# Installing Necessary Libraries

In [None]:
! pip install gensim pandas nltk



# Imports

In [None]:
import pandas as pd
import nltk
from nltk.corpus import stopwords
from nltk.tokenize import RegexpTokenizer
from gensim import corpora, models
import os

# Loading and Processing the Text Data

In [None]:
nltk.download('stopwords')
nltk.download('punkt')

df = pd.read_csv('/content/df_file.csv')

# Extracting text data
texts = df['Text'].tolist()

# Preprocess the texts
tokenizer = RegexpTokenizer(r'\w+')
stop_words = set(stopwords.words('english'))

def preprocess(text):
    # Tokenize and remove stopwords
    return [word for word in tokenizer.tokenize(text.lower()) if word not in stop_words and len(word) > 1]

processed_texts = [preprocess(text) for text in texts]


[nltk_data] Downloading package stopwords to /root/nltk_data...
[nltk_data]   Package stopwords is already up-to-date!
[nltk_data] Downloading package punkt to /root/nltk_data...
[nltk_data]   Package punkt is already up-to-date!


# Creating Dictionary and Corpus

In [None]:
# Create a dictionary representation of the documents.
dictionary = corpora.Dictionary(processed_texts)

# Filter out extremes to limit the number of features
dictionary.filter_extremes(no_below=5, no_above=0.5, keep_n=100000)

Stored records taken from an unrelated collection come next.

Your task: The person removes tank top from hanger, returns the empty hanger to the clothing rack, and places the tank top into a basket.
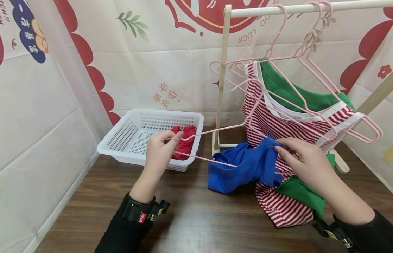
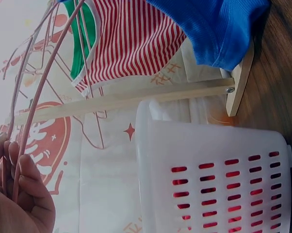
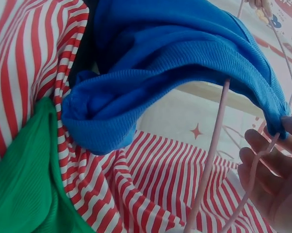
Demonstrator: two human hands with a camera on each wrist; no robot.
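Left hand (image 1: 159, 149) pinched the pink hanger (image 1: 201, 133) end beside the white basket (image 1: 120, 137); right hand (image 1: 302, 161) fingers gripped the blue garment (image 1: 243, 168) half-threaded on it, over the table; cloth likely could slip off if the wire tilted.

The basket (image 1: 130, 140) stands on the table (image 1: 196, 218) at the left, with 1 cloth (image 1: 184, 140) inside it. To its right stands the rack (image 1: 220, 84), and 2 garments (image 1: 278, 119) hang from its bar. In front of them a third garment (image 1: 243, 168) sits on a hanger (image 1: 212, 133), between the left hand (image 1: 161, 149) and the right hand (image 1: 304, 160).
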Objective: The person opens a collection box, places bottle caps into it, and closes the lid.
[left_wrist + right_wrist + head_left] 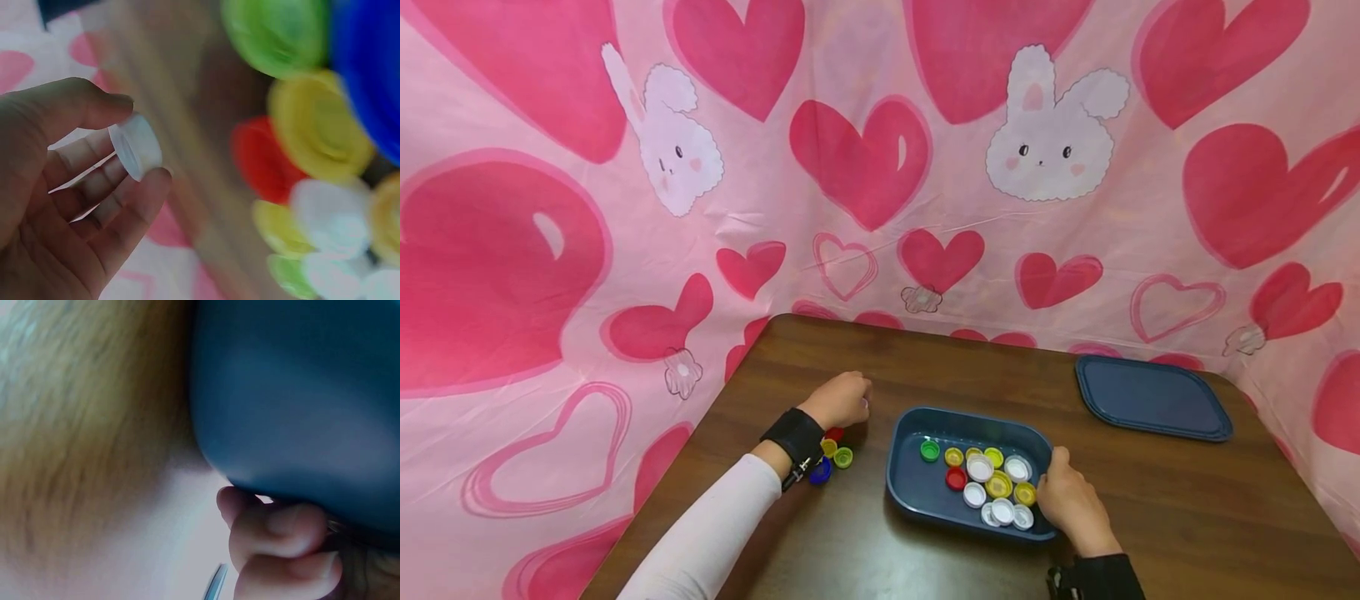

# Create a corpus: list of bag-of-words vectors for each document
corpus = [dictionary.doc2bow(text) for text in processed_texts]


# Train the LDA model

In [None]:
lda_model = models.LdaModel(corpus, num_topics=5, id2word=dictionary, passes=15, random_state=100)

# Print the topics
topics = lda_model.print_topics(num_words=5)
for topic in topics:
    print(topic)


(0, '0.009*"people" + 0.006*"new" + 0.005*"technology" + 0.005*"mobile" + 0.004*"one"')
(1, '0.012*"us" + 0.009*"growth" + 0.008*"bank" + 0.007*"economy" + 0.006*"market"')
(2, '0.016*"mr" + 0.011*"government" + 0.006*"us" + 0.006*"new" + 0.006*"eu"')
(3, '0.006*"mr" + 0.005*"one" + 0.004*"best" + 0.004*"first" + 0.004*"time"')
(4, '0.010*"us" + 0.009*"sales" + 0.007*"new" + 0.005*"company" + 0.005*"market"')


# Save the Trained Model

In [None]:
# Directory for saving LDA model components
base_dir = 'lda_model_files'
os.makedirs(base_dir, exist_ok=True)  # Create the directory if it doesn't exist

# Save the dictionary
dictionary.save(os.path.join(base_dir, 'lda_dictionary.dict'))

# Save the corpus
corpora.MmCorpus.serialize(os.path.join(base_dir, 'lda_corpus.mm'), corpus)

# Save the LDA model
lda_model.save(os.path.join(base_dir, 'lda_model.lda'))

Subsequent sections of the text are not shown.